The IRGC issued a statement warning that continued unrest would result in a firm confrontation.
People stands in the street to show their protest against increased gas price in Tehran, Iran November 16, 2019. Nazanin Tabatabaee/WANA (West Asia News Agency) via REUTERS ATTENTION EDITORS - THIS IMAGE HAS BEEN SUPPLIED BY A THIRD PARTY - RC2BCD9CNWMV

Though protests in Iran over a gasoline price hike due to subsidy reductions appear to have slowed down, they continued for a fourth day Nov. 18. Meanwhile, internet in the country was nearly completely shut down for a fourth straight day as well, restricting the information traveling to and from the country regarding the size of the protests and the number injured or killed. However, the protests were still large enough that the Islamic Revolutionary Guard Corps (IRGC) felt the need to issue a statement.

The Nov. 18 IRGC statement praised the protesters who had separated themselves from “thugs and charlatans” in the streets. Echoing comments by Supreme Leader Ayatollah Ali Khamenei, the statement accused the Mujahedeen-e-Khalq and members of the Pahlavi monarchy from the pre-Revolution government of instigating protests. The statement continued that “any type of continued unrest and actions that undermine the calm and peace of the people will be confronted firmly.” 

Given that higher gasoline prices would impact the lower economic classes the most, the IRGC statement was careful not to dismiss the protests outright; the six-paragraph statement praised “the people” for their “wisdom” in not falling for the enemy’s traps. The statement suggested that if security services decide to heavily confront any protests, the services will likely claim that the remaining protesters are from armed groups hostile to the government rather than ordinary citizens. 

Fars News reported that Javad Karim Ghodousi, a member of Iran’s powerful foreign policy and national security commission, said the secretary of the Supreme National Security Council had claimed that members of the Mujahedeen-e-Khalq were active in the protests and have been arrested.
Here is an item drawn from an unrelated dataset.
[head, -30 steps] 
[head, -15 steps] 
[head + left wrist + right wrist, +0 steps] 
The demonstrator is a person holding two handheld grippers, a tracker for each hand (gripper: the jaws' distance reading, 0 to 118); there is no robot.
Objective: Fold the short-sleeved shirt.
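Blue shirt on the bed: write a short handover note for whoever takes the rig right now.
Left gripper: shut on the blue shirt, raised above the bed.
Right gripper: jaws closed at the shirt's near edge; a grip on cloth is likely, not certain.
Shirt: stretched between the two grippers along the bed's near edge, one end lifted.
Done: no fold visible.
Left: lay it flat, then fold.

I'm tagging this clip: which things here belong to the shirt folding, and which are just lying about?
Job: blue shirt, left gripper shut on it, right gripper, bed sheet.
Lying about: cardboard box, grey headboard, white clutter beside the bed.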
Another Fars News headline, perhaps preparing the argument for a heavy clampdown by security forces, read, “The people have left, thugs and anti-revolutionaries remain.” 
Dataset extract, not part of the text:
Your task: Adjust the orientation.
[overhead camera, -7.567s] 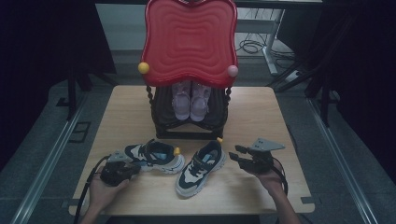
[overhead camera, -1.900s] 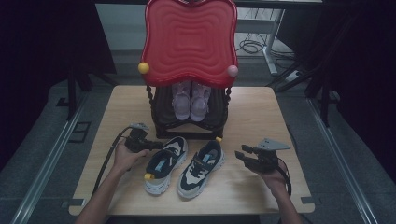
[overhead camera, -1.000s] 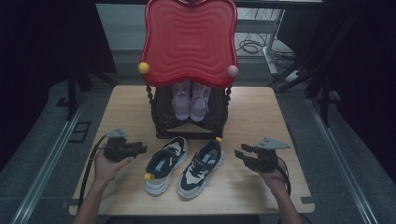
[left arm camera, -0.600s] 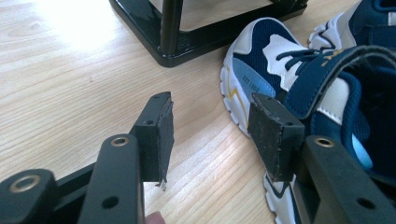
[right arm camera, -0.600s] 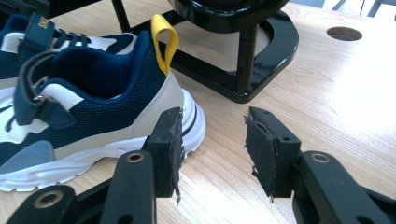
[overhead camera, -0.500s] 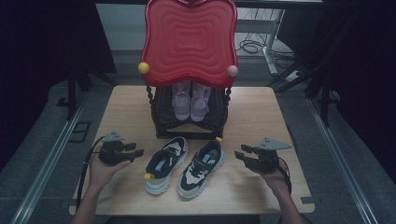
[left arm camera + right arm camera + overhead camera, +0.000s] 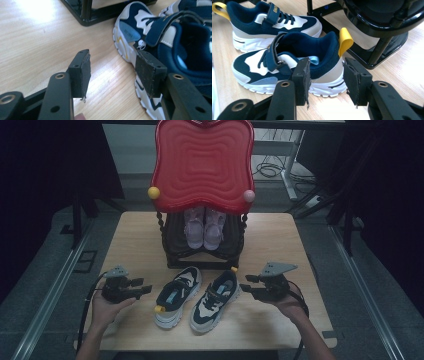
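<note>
Table — sneakers (paired), rack

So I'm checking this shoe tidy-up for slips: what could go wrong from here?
The right gripper points at the heel of the nearer navy-and-white sneaker; a sideways push might shove it into the other navy-and-white sneaker close beside it. The black shoe rack stands close behind, so a lifted shoe could clip its frame.
</note>
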Motion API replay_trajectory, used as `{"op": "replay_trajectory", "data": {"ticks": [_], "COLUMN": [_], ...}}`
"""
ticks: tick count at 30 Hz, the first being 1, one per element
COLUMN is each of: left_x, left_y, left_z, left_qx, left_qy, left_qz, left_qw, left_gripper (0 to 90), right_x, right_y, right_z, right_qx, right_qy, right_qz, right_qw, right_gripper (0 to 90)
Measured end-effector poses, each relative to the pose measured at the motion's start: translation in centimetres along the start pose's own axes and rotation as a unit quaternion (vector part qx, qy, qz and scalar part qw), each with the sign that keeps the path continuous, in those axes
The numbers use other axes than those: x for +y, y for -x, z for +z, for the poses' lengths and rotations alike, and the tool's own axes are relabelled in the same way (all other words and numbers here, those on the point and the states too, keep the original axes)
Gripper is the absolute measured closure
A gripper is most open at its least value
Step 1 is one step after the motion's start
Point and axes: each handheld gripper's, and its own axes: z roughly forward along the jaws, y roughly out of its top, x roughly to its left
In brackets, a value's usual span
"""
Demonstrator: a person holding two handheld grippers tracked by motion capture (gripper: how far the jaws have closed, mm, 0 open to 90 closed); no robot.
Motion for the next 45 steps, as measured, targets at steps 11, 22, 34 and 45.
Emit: {"op": "replay_trajectory", "data": {"ticks": [11, 22, 34, 45], "left_x": [-0.3, -0.7, -1.0, -1.1], "left_y": [-0.3, -0.2, -0.6, -0.6], "left_z": [0.0, 0.5, 0.4, 0.4], "left_qx": [-0.007, -0.013, -0.01, -0.009], "left_qy": [0.005, -0.004, -0.004, -0.007], "left_qz": [-0.016, -0.021, -0.025, -0.022], "left_qw": [0.9998, 0.9997, 0.9996, 0.9997], "left_gripper": [46.1, 46.0, 46.1, 46.1], "right_x": [3.0, 6.1, 5.9, 5.2], "right_y": [1.1, 2.2, 2.7, 2.8], "right_z": [2.1, 7.3, 8.8, 7.1], "right_qx": [-0.001, 0.027, 0.053, 0.044], "right_qy": [0.003, -0.038, -0.09, -0.114], "right_qz": [-0.014, -0.021, -0.021, -0.026], "right_qw": [0.9999, 0.9987, 0.9943, 0.9922], "right_gripper": [83.8, 88.9, 89.1, 89.1]}}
As the IRGC statement demonstrates, the government’s response has been twofold. On the one hand, authorities want to distinguish between nonviolent protesters from those causing damage to property, while simultaneously reassuring the lower economic classes that reductions in the gasoline subsidy would result in more cash subsidies for the poor. 

Ali Rabiei, the spokesman for the Hassan Rouhani administration, has been the public face for reassuring the public that the lower economic classes would receive greater cash subsidies. At a press conference Nov. 18, Rabiei said the entirety of the money saved from the reduction in the gasoline subsidy would be spent on lower economic groups. “A policy of justness and equity lies at the heart of this plan,” Rabiei told reporters, claiming that the three branches of government held three separate meetings to come up with the plan. He added that the reduction in the subsidy would reduce the smuggling of oil to other countries, saying, “Why should we pay to subsidize oil in other countries too?”

Addressing the protests, Rabiei said, “Unfortunately some caused a riot in response to this bill and attacked infrastructure, private and public property.” He said some individuals had brought arms, resulting in the death of a police officer. Government officials have not given a tally of the number of deaths as a result of the protests.